▶ What is needed: The material below contains a line with "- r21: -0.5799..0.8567" and a line with "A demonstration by". Copy exactly those two lines and all lines between them.

=====

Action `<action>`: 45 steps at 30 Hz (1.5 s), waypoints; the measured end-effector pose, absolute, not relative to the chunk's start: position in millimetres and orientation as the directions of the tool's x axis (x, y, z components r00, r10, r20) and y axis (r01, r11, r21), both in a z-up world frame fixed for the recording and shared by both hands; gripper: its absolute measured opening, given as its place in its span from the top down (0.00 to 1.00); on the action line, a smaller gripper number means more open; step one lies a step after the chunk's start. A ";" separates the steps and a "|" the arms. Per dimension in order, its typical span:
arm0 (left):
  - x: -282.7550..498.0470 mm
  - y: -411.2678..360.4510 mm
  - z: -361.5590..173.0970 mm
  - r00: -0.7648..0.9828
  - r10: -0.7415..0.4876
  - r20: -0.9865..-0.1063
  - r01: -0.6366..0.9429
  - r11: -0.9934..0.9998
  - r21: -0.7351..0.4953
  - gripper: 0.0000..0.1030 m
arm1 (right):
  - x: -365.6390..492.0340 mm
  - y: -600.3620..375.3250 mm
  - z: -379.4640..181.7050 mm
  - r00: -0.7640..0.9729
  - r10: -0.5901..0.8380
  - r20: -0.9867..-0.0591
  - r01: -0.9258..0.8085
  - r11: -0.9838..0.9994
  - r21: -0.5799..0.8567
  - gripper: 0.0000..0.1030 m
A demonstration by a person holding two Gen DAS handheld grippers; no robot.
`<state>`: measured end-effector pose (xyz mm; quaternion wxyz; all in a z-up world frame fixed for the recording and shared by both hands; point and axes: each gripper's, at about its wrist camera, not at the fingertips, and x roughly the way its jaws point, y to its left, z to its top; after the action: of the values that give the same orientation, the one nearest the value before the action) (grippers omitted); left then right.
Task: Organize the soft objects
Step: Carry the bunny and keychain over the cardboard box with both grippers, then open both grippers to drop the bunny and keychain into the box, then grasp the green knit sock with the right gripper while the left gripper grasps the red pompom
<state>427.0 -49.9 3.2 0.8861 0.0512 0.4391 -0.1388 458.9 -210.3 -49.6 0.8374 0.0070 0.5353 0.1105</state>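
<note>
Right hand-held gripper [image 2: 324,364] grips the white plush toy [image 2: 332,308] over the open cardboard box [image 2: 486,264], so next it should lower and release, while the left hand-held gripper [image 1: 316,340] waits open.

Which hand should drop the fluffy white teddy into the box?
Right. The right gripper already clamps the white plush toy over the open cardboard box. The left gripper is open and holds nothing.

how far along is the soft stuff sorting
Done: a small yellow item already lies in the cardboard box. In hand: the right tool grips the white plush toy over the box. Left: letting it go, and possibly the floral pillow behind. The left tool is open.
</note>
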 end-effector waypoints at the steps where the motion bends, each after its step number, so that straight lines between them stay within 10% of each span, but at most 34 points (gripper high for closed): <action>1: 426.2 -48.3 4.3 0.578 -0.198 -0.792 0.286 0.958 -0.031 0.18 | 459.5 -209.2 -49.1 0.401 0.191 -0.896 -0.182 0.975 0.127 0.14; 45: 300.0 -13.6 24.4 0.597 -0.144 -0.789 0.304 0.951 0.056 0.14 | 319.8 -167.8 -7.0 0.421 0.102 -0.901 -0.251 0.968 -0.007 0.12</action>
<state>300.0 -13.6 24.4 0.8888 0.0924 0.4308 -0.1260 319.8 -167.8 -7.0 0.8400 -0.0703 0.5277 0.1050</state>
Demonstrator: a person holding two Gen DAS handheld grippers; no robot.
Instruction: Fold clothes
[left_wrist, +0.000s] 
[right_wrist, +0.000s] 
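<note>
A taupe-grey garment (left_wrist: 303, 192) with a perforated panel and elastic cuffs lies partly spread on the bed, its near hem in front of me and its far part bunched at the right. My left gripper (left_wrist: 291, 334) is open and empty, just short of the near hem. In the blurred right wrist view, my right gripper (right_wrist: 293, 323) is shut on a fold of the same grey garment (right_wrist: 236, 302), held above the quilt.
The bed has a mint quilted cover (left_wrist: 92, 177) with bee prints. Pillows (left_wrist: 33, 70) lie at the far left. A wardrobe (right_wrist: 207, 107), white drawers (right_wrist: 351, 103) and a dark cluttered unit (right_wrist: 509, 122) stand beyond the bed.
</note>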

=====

▶ Exercise solution:
  - r21: -0.5799..0.8567
  - gripper: 0.0000..0.1030 m
A demonstration by a person holding two Gen DAS handheld grippers; no robot.

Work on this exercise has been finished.